Bug 21417 - Missed jump threading opportunity on trees
Summary: Missed jump threading opportunity on trees
Status: RESOLVED FIXED
Alias: None
Product: gcc
Classification: Unclassified
Component: tree-optimization (show other bugs)
Version: 4.1.0
: P2 normal
Target Milestone: ---
Assignee: Not yet assigned to anyone
URL:
Keywords: missed-optimization, TREE
Depends on:
Blocks: jumpthreading
  Show dependency treegraph
 
Reported: 2005-05-06 13:10 UTC by Steven Bosscher
Modified: 2006-02-09 02:36 UTC (History)
4 users (show)

See Also:
Host:
Target:
Build:
Known to work:
Known to fail:
Last reconfirmed: 2006-01-21 03:03:17


Attachments
PATCH (1.43 KB, text/plain)
2006-02-09 02:36 UTC, Jeffrey A. Law
Details

Note You need to log in before you can comment on or make changes to this bug.
Description Steven Bosscher 2005-05-06 13:10:48 UTC
Consider the following test case (t.c): 
-------------------------------- 
struct tree_common 
{ 
  int code; 
}; 
union tree_node 
{ 
  struct tree_common common; 
}; 
typedef union tree_node *tree; 
 
extern tree test (tree, int, int); 
extern tree foo (void); 
extern void abort (void) __attribute__ ((__noreturn__)); 
 
tree 
test (tree expr, int t, int D17630) 
{ 
  int __i; 
 
L0: 
  if (expr->common.code != 142) goto L23; else goto L2; 
 
L2: 
  __i = 0; 
  goto L10; 
 
L10: 
  __i = __i + 1; 
  if (D17630 != __i) goto L8; else goto L19; 
 
L8: 
  if (t) goto L15; else goto L10; 
 
L15: 
  expr = foo (); 
  if (expr->common.code != 142) goto L23; else goto L0; 
 
L19: 
  abort (); 
 
L23: 
  return expr; 
} 
-------------------------------- 
 
$ ./cc1 -quiet -O3 -dG --param max-cse-path-length=1 -fdump-tree-vars t.c 
$ grep "Bypass edge" t.c.07.bypass 
Bypass edge from 5->1 to 2 
# ./cc1 --version 
GNU C version 4.1.0 20050506 (experimental) (x86_64-unknown-linux-gnu) 
        compiled by GNU C version 4.1.0 20050506 (experimental). 
GGC heuristics: --param ggc-min-expand=100 --param ggc-min-heapsize=131072
Comment 1 Andrew Pinski 2005-05-06 14:12:07 UTC
Confirmed, there is a load PRE missing also which looks like is causing the jump threader not to be able 
to do this jump.

Comment 2 Andrew Pinski 2006-01-21 03:03:17 UTC
Oh, we still not load PRE this one because we don't handle (*a).b yet.
Comment 3 Andrew Pinski 2006-02-06 16:17:40 UTC
the load PRE issue has been fixed but DOM does not thread the jump for some reason.
Comment 4 Jeffrey A. Law 2006-02-07 21:24:41 UTC
The jump threading code is *very* conservative when threading across a backedge in the CFG.   The fundamental issue is that you'll have the result of the conditional in your hash tables from the normal DOM walk and you may (incorrectly) use that result.  ie, think about the case where you've got something like this at the head of a loop

x = y->z
if (x == 42) ...

If you traverse a backedge to that block and try to thread through the block, you can get incorrect results since you'll have recorded knowledge about x in your hash tables already, but x's value may change from one iteration to the next.

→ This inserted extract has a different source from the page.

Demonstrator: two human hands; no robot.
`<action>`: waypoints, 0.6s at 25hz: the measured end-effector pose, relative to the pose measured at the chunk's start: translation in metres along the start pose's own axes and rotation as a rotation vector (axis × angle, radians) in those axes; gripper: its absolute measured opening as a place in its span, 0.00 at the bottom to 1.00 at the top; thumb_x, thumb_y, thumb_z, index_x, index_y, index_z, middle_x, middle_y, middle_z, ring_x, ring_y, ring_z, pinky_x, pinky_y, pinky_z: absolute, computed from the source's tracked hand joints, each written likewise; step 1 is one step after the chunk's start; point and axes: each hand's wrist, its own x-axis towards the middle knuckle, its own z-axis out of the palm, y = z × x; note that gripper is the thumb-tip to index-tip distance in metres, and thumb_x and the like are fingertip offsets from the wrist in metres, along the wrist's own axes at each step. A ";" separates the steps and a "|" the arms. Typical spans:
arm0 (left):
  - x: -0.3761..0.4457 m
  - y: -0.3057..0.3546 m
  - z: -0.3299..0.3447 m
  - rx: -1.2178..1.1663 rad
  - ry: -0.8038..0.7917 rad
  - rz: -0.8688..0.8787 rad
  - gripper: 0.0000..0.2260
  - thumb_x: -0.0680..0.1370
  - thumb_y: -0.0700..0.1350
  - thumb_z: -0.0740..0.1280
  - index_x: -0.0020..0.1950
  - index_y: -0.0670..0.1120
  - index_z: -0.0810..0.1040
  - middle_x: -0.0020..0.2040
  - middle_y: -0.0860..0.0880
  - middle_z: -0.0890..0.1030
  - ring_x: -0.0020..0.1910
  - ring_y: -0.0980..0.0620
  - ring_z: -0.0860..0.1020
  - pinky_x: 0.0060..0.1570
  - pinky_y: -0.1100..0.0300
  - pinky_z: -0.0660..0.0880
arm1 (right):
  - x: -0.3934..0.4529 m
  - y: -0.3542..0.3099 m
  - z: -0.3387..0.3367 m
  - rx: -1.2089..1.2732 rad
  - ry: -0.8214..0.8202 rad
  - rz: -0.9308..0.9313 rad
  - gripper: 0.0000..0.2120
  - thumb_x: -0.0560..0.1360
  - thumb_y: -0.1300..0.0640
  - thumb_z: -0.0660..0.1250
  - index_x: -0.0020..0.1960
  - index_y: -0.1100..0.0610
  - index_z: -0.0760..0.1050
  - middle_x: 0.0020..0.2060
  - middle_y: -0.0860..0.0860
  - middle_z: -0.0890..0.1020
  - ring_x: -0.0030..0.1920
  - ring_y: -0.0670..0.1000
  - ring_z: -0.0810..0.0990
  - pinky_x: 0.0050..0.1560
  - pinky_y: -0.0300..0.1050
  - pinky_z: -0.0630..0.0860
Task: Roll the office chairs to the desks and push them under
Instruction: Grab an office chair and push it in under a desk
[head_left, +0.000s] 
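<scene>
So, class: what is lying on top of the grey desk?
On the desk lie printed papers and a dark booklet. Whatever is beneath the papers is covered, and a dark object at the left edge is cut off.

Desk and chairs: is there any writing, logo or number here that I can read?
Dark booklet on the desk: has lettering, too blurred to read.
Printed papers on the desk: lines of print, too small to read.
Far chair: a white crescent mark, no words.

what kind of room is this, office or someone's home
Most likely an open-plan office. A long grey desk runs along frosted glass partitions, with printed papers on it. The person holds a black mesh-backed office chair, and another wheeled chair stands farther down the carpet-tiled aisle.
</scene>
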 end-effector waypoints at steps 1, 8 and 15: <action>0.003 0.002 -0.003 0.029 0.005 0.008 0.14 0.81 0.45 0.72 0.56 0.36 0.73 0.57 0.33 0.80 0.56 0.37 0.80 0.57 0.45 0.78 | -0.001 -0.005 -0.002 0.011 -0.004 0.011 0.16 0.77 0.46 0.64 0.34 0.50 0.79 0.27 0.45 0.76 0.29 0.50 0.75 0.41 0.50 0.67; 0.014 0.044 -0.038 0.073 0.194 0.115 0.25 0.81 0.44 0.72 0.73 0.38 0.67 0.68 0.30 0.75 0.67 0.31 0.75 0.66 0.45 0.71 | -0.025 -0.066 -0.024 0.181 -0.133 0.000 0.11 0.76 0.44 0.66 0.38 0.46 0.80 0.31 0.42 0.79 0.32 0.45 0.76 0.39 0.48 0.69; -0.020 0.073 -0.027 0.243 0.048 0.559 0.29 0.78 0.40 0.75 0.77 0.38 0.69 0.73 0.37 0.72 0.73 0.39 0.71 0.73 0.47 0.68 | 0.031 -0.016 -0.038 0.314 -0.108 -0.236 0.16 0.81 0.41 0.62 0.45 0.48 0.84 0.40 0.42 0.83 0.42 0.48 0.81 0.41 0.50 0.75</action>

Threading the backedge *is* safe when statements in the target block do not affect the result of the conditional at the end of the target block.  I found that handling the trivial case (there are *no* statements other than the 
conditional) caught most of the cases of threadable backedges I had encountered.

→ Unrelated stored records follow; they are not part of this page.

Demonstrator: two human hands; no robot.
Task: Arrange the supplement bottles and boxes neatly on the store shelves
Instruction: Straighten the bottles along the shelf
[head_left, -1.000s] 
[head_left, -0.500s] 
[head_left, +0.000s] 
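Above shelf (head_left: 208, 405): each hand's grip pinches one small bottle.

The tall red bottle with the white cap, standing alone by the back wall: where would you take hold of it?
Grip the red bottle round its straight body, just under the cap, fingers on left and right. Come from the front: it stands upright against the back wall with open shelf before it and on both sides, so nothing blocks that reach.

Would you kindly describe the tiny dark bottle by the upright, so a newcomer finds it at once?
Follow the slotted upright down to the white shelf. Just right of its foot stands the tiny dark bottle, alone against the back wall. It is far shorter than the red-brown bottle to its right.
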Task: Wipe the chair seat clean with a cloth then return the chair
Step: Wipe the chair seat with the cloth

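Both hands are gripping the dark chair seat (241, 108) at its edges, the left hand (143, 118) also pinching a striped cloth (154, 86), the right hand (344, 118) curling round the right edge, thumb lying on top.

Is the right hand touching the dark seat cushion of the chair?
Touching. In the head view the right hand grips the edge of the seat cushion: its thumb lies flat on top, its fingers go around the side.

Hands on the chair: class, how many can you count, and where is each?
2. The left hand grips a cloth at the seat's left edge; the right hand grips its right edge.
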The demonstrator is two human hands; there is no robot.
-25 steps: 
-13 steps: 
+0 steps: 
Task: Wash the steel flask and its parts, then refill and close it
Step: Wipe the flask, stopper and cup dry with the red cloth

It shouldn't be terribly hard to look at the operands of the conditional and allow threading a backedge if the operands of the conditional are not set in statements in the same block as the conditional.

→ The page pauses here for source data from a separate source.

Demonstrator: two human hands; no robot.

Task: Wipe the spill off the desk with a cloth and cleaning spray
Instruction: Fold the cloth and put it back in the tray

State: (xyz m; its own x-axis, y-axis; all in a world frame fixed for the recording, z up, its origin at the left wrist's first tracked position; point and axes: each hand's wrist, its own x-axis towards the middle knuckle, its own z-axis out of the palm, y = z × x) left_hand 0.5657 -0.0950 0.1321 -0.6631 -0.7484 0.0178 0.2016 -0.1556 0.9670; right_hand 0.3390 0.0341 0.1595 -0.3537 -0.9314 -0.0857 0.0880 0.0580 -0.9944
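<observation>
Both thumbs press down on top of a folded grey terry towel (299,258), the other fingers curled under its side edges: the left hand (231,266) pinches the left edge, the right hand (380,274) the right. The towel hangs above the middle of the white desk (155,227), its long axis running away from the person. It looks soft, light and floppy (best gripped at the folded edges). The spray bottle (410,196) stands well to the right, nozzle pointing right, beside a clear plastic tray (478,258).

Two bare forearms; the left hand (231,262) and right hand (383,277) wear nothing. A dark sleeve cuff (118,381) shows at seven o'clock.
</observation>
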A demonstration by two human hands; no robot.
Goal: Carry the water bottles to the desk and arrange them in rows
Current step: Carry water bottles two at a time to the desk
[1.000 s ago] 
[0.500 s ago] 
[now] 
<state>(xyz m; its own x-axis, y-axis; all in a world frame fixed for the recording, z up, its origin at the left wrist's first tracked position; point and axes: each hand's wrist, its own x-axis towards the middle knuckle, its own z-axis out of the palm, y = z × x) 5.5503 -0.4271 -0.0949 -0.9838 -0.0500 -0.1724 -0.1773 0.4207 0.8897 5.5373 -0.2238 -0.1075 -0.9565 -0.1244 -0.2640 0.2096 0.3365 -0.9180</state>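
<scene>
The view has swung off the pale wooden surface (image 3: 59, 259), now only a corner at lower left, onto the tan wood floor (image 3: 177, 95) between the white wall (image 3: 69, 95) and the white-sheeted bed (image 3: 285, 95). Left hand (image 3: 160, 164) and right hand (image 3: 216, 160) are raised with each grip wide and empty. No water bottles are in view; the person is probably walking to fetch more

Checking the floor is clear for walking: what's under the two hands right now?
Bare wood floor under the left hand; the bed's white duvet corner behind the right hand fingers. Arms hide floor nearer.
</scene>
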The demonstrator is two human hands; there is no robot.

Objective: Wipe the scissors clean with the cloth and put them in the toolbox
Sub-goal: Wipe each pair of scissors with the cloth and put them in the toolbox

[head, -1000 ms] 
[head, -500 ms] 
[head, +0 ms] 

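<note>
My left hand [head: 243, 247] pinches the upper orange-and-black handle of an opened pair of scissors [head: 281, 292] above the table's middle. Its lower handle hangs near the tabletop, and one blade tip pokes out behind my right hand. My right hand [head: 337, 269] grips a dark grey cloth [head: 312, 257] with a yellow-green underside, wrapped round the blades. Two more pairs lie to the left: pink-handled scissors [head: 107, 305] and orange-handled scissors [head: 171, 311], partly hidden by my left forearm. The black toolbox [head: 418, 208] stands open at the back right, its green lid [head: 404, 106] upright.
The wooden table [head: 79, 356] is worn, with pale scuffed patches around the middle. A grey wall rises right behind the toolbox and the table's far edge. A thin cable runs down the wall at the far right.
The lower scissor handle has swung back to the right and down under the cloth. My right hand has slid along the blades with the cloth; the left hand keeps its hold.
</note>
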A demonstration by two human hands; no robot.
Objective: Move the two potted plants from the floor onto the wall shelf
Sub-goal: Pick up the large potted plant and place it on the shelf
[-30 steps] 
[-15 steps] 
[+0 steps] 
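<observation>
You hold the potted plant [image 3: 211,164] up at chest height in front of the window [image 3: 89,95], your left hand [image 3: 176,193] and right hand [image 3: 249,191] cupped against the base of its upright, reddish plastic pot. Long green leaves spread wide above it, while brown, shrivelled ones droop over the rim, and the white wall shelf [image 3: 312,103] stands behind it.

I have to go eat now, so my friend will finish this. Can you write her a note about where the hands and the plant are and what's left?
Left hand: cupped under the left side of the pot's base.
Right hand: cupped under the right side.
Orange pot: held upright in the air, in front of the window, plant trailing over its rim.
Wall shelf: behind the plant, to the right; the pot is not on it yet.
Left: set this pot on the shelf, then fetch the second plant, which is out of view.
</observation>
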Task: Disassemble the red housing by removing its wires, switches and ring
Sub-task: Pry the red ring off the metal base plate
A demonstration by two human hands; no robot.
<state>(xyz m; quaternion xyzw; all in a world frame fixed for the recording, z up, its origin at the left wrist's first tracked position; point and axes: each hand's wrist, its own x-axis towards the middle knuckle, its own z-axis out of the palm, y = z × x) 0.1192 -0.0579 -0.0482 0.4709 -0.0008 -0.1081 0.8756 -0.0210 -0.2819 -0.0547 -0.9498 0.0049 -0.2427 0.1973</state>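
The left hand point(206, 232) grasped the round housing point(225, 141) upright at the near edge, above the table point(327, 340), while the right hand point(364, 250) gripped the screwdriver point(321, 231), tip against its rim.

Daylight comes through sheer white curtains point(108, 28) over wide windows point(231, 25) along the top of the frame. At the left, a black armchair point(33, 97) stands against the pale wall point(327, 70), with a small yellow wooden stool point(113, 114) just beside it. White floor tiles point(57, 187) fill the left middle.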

Comment 5 Jeffrey A. Law 2006-02-09 02:36:08 UTC
Subject: Re:  Missed jump threading
	opportunity on trees

On Mon, 2006-02-06 at 16:17 +0000, pinskia at gcc dot gnu dot org wrote:
> 
> ------- Comment #3 from pinskia at gcc dot gnu dot org  2006-02-06 16:17 -------
> the load PRE issue has been fixed but DOM does not thread the jump for some
> reason.
This patch allows DOM to thread the jump in question (which in
effect pulls the conditional out of the loop, definitely a good
thing to do when we can).

As I mentioned in a previous comment, we were being very conservative
when threading across backedges in the CFG.  We can be a little more
aggressive, specifically we can allow statements in the target block
which do not affect the control statement at the end of the target
block.

This triggered a few more times in my testbucket, so I'm confident
it's allowing us to avoid conditionals in at least a few real world
hunks of code.

Bootstrapped and regression tested on i686-pc-linux-gnu.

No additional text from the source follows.